Jenna got up. She took her boots off and walked barefoot across the fine sand down to the sea. Beetle followed her. Jenna stood at the edge of the waves, looking around. She grinned as Beetle joined her.
“It’s an island,” she said.
“Oh,” replied Beetle. He assumed that Jenna had seen it from the air and he felt a little embarrassed that he had had his eyes closed.
“I can feel it. There’s something…islandy about it. You know, I read about some islands in one of my Hidden History classes,” said Jenna. “I wonder if this is one of them.”
“Hidden history?” asked Beetle, intrigued.
Jenna shrugged. “Queen stuff. Really boring most of the time. Gosh, the water’s cold, my feet have gone numb. Shall we go and see what Sep’s doing?”

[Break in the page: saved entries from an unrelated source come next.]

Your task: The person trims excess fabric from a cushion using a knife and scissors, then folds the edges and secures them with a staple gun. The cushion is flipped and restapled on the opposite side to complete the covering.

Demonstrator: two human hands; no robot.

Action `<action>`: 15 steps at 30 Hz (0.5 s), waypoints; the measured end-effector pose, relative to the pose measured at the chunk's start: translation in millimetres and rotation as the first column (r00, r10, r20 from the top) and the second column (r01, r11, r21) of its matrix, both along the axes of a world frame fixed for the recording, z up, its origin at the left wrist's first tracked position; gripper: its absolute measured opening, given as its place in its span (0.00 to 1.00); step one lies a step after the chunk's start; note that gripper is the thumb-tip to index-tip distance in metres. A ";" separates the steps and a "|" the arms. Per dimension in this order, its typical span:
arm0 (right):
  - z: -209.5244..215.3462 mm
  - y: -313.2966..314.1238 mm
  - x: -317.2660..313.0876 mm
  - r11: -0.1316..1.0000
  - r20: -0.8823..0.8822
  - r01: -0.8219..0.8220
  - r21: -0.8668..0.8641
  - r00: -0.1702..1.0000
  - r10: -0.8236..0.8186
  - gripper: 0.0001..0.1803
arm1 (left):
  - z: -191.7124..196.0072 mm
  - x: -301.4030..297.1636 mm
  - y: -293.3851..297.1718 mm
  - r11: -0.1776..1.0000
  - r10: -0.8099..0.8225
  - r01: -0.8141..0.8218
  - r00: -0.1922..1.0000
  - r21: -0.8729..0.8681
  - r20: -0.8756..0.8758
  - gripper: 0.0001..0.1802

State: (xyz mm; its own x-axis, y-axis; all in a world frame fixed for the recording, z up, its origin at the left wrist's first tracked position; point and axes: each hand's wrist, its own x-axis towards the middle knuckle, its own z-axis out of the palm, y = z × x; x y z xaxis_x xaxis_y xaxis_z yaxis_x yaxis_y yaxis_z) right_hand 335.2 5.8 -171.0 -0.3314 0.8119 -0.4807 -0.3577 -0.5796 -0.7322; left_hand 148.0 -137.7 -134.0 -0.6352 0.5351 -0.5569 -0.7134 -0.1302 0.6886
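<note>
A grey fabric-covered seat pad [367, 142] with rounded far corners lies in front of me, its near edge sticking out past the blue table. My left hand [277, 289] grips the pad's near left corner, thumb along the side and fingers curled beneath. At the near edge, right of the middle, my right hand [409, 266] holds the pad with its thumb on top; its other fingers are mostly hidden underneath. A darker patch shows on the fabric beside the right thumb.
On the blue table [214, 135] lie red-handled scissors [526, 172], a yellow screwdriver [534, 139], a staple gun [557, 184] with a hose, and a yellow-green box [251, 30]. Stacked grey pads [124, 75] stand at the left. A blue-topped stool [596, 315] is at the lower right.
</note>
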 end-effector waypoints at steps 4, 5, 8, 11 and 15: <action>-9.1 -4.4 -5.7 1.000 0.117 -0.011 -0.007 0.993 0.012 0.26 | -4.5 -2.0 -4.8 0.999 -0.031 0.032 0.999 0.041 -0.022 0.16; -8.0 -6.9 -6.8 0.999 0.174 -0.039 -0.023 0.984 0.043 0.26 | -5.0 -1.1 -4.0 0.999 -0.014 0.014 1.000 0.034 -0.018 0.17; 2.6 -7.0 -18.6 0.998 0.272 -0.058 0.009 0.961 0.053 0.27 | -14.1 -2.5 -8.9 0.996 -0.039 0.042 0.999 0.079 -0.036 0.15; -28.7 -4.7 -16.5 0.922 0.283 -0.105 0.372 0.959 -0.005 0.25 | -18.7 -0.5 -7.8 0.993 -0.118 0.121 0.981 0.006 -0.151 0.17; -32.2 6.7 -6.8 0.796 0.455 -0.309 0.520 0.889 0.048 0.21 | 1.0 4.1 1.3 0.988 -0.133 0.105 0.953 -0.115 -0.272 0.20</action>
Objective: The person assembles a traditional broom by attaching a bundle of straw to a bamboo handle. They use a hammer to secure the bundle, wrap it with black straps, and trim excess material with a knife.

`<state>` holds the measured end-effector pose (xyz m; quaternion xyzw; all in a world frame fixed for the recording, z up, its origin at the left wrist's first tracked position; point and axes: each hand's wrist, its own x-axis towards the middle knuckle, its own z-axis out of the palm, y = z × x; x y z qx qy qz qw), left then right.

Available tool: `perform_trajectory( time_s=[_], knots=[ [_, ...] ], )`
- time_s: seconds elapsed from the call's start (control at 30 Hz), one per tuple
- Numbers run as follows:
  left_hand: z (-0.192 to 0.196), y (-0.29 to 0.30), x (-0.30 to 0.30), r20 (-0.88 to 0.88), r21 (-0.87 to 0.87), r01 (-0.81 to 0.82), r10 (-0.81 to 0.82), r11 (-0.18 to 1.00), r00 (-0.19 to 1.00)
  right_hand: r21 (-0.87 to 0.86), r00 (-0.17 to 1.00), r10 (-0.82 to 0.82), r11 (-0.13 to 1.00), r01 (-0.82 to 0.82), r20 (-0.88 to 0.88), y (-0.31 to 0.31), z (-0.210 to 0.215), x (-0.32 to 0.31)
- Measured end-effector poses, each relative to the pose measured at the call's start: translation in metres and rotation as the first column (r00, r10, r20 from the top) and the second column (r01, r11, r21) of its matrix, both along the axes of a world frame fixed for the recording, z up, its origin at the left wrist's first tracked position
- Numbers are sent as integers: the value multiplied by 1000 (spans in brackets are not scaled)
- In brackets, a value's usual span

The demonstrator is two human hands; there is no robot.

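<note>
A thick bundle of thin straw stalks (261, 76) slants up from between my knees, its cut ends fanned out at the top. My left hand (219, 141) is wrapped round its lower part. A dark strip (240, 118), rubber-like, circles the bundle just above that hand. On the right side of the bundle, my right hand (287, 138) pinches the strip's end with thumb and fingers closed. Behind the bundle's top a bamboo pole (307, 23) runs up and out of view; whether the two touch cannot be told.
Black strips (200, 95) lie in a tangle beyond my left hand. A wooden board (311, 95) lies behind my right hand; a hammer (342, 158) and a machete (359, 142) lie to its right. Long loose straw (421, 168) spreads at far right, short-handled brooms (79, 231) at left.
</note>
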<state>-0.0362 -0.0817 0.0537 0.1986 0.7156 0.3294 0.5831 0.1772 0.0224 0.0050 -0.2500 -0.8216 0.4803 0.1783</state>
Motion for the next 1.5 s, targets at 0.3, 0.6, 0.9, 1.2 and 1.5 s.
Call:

“Okay.” Beetle followed Jenna back to the dragon, longing to ask about “Queen stuff” but not daring to.
Meanwhile Septimus had gone domestic. He had pulled the
sodden saddlebags off Spit Fyre and had spread the contents out on the sand. He was very impressed—and touched—by what he found. He realized that, during the dark winter evenings by the fire, when he had often talked about his time in the Young Army, Marcia had not only listened to his descriptions of the night exercises, she had remembered them—right down to the makeup of various survival backpacks. To Septimus’s amazement, Marcia had put together the perfect Young Army Officer Cadet Hostile Territory Survival Pack, with some rather nice added extras in the form of a self-renewing FizzBom special, a Ma Custard bumper variety pack of sweets and a fancy WaterGnome. He could not have done it better himself. He was eyeing the collection with approval when Beetle and Jenna sat down beside him.
“Anyone would think Marcia had been in the Young Army,” said Septimus. “She’s put in everything that I would have.”
“Maybe she was,” Jenna said, grinning. “She does the same kind of shouting.”
“At least she doesn’t do the same kind of shooting,” said Septimus with a grimace. He held up a small box with a circular wire attachment on the top of it. “Look, we’ve got a stove with that new Spell she was doing, FlickFyre. You just flick
it like this—” He demonstrated, and a yellow flame shot out of the top of the box and ran around the wire. “Argh, hot!” Septimus quickly put the stove onto the sand and, leaving it burning, he showed off the rest of the contents of the saddlebags. “See, there’s food to last us for
at least
a week, plates, pots, cups, stuff to build a shelter and look—we’ve even got a WaterGnome.” Septimus held up a small figure of a little bearded man wearing a pointed hat.